Exercise
Only a number is wanted here: the count of lines in the entries below that contain the word "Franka".

Records excerpted from a collection
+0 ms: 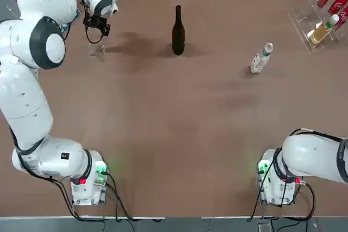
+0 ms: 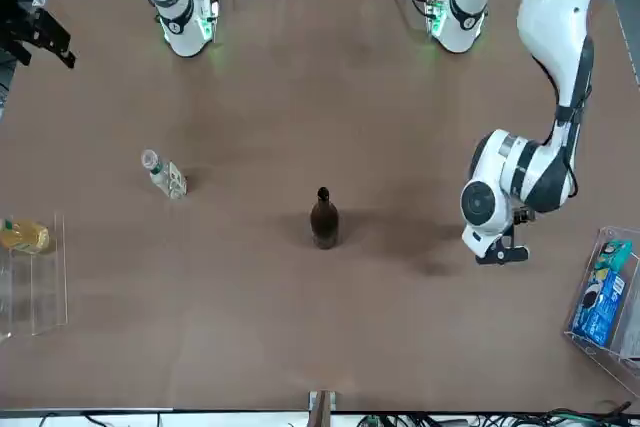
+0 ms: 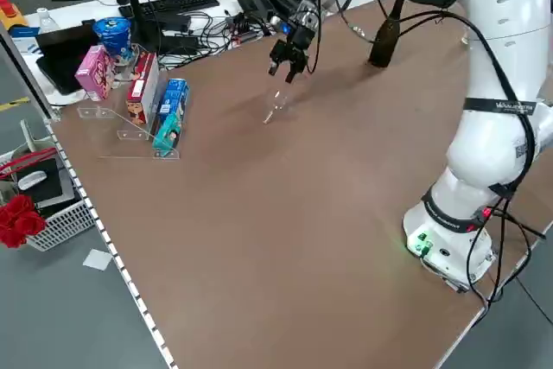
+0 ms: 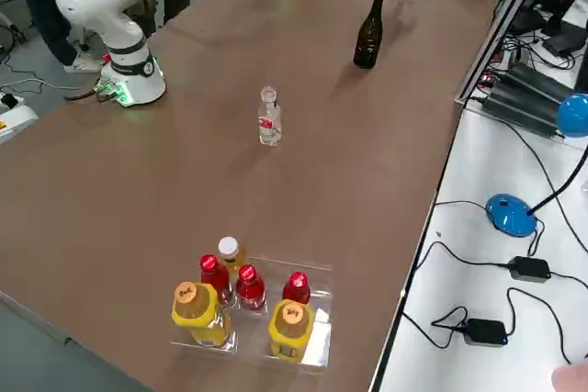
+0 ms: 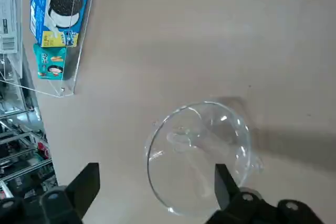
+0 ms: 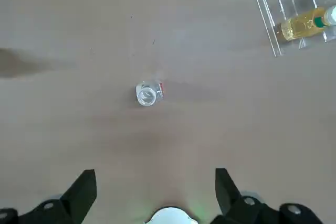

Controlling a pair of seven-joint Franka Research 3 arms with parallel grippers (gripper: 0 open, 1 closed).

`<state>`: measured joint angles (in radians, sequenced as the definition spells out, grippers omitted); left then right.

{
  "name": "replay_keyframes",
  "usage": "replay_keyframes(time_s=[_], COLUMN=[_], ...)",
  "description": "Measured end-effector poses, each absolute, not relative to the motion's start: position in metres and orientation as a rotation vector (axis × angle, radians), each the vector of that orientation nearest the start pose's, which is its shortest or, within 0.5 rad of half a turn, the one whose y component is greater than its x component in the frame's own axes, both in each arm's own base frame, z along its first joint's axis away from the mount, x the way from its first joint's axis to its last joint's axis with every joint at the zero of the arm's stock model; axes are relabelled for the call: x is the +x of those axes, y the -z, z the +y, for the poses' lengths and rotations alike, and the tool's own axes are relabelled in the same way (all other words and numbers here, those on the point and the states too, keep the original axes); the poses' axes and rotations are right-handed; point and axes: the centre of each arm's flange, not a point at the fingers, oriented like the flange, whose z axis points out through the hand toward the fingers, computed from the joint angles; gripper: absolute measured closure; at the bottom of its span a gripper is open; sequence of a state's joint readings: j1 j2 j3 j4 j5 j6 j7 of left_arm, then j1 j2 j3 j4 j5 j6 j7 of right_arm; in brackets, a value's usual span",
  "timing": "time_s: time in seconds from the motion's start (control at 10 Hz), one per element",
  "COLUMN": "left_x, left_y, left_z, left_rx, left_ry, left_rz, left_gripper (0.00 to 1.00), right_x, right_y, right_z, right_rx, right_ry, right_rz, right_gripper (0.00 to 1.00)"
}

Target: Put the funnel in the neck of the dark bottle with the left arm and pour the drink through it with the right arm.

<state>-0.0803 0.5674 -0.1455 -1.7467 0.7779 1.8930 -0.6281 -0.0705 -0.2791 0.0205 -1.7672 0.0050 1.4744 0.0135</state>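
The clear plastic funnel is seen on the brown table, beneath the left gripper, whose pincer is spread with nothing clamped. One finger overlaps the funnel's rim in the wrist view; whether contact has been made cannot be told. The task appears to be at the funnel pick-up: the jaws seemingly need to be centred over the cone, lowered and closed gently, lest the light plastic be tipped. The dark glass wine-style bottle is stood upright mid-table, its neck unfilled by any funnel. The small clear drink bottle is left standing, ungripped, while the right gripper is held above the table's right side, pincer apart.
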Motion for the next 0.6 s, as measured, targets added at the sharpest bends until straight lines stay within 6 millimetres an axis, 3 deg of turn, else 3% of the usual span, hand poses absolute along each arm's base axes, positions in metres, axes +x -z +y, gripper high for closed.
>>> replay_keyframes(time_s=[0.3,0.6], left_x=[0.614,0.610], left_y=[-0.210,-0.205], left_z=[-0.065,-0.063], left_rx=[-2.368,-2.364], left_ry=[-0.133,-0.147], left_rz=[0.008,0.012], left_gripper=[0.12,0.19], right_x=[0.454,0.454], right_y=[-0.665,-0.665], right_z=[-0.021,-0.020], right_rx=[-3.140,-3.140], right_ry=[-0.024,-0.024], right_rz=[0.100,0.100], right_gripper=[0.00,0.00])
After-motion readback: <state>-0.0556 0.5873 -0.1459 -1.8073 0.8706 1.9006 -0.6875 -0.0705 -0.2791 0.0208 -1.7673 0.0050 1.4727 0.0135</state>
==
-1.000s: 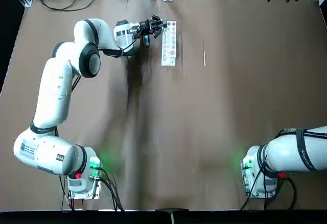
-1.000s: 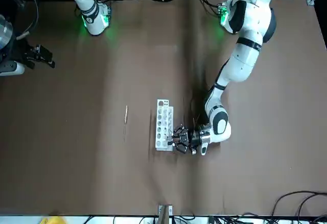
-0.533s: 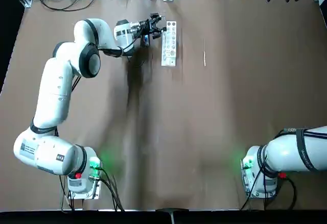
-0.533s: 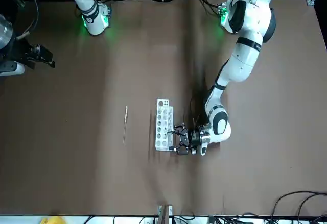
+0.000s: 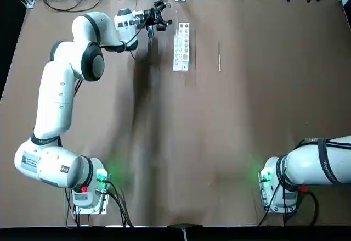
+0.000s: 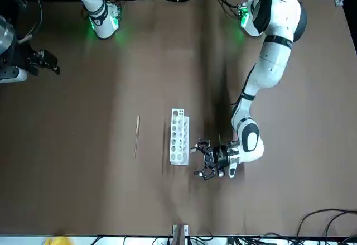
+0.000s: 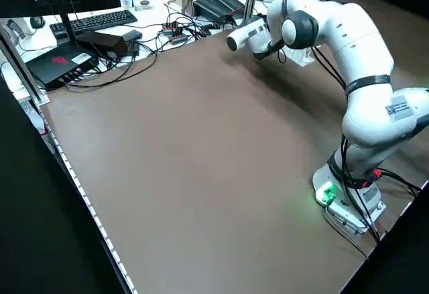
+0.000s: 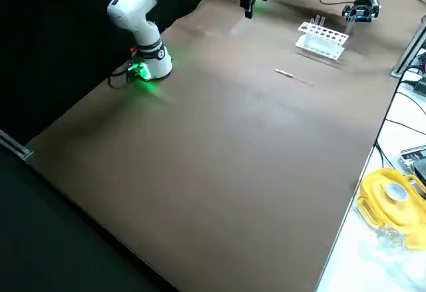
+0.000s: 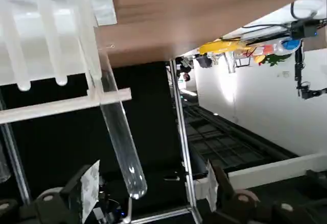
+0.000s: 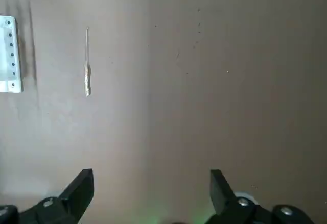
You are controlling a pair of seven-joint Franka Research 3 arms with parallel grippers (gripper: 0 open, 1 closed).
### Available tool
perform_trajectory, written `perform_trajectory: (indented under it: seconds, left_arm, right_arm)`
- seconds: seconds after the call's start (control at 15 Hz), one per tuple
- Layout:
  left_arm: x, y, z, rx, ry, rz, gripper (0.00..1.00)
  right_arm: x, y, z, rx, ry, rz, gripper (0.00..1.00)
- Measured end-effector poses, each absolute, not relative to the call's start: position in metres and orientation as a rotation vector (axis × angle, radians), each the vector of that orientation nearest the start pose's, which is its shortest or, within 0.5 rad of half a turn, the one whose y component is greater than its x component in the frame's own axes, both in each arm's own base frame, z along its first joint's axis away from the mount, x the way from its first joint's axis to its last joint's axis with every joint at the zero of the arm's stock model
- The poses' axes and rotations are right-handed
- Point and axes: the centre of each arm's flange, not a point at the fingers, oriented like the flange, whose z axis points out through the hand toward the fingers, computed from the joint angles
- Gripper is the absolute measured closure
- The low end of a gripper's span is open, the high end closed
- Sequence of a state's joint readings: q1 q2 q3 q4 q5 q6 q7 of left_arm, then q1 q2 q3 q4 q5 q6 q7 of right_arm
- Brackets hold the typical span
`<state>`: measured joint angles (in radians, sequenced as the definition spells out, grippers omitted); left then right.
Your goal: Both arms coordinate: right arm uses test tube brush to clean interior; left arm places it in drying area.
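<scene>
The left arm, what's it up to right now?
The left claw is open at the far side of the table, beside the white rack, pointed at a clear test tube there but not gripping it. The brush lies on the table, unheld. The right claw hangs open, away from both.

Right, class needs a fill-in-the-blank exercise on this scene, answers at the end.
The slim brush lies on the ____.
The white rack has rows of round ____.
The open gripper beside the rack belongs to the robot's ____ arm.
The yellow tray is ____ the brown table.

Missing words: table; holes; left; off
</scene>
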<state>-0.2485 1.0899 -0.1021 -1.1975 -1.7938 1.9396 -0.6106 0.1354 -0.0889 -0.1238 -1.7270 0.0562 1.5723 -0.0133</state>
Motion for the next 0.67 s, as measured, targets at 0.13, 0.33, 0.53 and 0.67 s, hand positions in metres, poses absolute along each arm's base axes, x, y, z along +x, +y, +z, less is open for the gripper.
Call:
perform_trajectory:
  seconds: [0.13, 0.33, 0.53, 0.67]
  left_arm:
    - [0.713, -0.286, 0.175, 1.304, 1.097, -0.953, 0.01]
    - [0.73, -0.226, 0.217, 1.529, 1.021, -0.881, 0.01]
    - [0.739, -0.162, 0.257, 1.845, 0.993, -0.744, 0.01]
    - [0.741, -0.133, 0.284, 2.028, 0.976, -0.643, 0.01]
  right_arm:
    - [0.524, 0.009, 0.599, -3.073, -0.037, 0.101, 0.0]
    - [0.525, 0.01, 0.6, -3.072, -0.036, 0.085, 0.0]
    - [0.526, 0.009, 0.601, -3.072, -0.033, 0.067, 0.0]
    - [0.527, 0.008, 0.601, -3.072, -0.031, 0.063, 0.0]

Solution for this problem
2